>>>>>

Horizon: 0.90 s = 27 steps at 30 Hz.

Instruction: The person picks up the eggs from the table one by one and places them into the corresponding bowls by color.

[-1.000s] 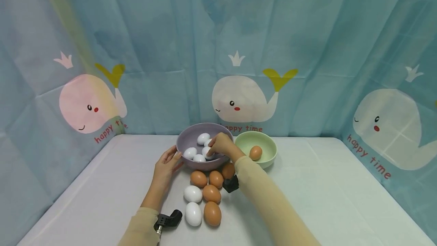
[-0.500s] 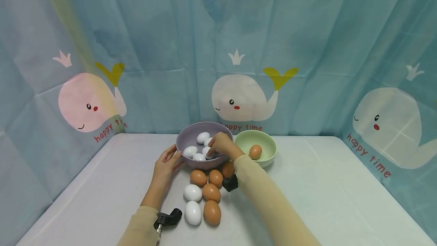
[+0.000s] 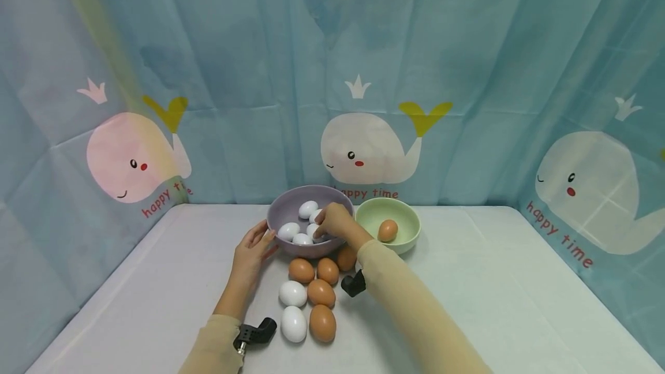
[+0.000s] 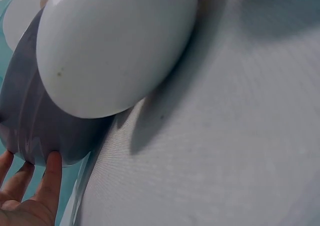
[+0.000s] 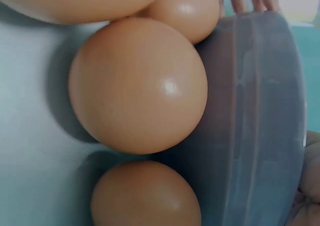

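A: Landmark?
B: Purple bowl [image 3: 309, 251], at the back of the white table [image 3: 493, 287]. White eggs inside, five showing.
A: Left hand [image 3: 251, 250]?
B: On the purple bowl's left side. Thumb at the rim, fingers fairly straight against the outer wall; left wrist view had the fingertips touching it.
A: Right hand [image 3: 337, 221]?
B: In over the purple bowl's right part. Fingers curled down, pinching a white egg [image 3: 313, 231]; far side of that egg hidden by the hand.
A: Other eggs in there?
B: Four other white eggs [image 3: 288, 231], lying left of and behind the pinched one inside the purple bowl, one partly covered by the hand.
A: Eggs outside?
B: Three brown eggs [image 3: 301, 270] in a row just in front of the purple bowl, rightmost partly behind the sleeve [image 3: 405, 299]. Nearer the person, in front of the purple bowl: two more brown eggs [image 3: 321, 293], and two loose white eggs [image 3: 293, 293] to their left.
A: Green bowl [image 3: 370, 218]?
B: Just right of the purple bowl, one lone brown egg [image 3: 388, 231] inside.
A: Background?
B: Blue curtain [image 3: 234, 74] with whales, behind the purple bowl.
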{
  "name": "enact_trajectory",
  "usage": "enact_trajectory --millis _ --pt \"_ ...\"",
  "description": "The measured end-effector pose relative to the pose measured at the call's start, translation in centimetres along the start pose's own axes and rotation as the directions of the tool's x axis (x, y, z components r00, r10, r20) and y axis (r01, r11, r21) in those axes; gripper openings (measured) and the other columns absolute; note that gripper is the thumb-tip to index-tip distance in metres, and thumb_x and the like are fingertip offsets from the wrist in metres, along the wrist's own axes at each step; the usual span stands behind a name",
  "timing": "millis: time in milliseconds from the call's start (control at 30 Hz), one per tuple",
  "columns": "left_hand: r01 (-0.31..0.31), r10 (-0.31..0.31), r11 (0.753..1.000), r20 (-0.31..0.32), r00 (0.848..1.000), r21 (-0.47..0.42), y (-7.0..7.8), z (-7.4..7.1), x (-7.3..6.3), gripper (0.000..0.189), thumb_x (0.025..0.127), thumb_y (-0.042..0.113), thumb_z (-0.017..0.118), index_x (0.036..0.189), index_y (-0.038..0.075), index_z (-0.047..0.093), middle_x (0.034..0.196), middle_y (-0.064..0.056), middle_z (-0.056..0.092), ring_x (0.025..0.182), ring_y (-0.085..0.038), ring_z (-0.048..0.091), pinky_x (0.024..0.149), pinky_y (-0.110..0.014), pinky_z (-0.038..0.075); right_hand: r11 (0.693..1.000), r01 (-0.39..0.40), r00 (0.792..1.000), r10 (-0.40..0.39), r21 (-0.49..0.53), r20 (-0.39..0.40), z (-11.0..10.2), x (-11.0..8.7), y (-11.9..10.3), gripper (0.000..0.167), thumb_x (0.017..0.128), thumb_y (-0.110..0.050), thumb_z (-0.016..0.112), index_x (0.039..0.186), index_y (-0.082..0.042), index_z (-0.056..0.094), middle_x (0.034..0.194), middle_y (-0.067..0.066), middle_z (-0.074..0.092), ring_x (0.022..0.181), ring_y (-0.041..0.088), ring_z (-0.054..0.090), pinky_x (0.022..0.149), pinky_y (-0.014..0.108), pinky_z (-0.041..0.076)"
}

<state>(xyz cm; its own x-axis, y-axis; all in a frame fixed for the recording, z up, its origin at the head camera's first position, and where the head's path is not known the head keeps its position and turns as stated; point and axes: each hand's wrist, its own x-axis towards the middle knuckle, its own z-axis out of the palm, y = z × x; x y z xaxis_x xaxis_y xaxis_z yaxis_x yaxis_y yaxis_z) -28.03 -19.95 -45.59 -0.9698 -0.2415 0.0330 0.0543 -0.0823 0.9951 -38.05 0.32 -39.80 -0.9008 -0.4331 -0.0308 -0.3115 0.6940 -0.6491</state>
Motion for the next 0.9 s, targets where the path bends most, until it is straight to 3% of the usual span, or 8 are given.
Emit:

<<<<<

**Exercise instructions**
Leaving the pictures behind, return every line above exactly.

**Output for this exercise**
Horizon: 0.90 s = 27 steps at 30 Hz.

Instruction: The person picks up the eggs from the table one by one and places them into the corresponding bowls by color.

[-1.000s] 
[-0.500s] 
[+0.000s] 
[+0.000s] 
[+0.000s] 

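A: Landmark?
B: Purple bowl [image 3: 309, 251], at the back of the white table [image 3: 493, 287]. White eggs inside, five showing.
A: Left hand [image 3: 251, 250]?
B: On the purple bowl's left side. Thumb at the rim, fingers fairly straight against the outer wall; left wrist view had the fingertips touching it.
A: Right hand [image 3: 337, 221]?
B: In over the purple bowl's right part. Fingers curled down, pinching a white egg [image 3: 313, 231]; far side of that egg hidden by the hand.
A: Other eggs in there?
B: Four other white eggs [image 3: 288, 231], lying left of and behind the pinched one inside the purple bowl, one partly covered by the hand.
A: Eggs outside?
B: Three brown eggs [image 3: 301, 270] in a row just in front of the purple bowl, rightmost partly behind the sleeve [image 3: 405, 299]. Nearer the person, in front of the purple bowl: two more brown eggs [image 3: 321, 293], and two loose white eggs [image 3: 293, 293] to their left.
A: Green bowl [image 3: 370, 218]?
B: Just right of the purple bowl, one lone brown egg [image 3: 388, 231] inside.
A: Background?
B: Blue curtain [image 3: 234, 74] with whales, behind the purple bowl.
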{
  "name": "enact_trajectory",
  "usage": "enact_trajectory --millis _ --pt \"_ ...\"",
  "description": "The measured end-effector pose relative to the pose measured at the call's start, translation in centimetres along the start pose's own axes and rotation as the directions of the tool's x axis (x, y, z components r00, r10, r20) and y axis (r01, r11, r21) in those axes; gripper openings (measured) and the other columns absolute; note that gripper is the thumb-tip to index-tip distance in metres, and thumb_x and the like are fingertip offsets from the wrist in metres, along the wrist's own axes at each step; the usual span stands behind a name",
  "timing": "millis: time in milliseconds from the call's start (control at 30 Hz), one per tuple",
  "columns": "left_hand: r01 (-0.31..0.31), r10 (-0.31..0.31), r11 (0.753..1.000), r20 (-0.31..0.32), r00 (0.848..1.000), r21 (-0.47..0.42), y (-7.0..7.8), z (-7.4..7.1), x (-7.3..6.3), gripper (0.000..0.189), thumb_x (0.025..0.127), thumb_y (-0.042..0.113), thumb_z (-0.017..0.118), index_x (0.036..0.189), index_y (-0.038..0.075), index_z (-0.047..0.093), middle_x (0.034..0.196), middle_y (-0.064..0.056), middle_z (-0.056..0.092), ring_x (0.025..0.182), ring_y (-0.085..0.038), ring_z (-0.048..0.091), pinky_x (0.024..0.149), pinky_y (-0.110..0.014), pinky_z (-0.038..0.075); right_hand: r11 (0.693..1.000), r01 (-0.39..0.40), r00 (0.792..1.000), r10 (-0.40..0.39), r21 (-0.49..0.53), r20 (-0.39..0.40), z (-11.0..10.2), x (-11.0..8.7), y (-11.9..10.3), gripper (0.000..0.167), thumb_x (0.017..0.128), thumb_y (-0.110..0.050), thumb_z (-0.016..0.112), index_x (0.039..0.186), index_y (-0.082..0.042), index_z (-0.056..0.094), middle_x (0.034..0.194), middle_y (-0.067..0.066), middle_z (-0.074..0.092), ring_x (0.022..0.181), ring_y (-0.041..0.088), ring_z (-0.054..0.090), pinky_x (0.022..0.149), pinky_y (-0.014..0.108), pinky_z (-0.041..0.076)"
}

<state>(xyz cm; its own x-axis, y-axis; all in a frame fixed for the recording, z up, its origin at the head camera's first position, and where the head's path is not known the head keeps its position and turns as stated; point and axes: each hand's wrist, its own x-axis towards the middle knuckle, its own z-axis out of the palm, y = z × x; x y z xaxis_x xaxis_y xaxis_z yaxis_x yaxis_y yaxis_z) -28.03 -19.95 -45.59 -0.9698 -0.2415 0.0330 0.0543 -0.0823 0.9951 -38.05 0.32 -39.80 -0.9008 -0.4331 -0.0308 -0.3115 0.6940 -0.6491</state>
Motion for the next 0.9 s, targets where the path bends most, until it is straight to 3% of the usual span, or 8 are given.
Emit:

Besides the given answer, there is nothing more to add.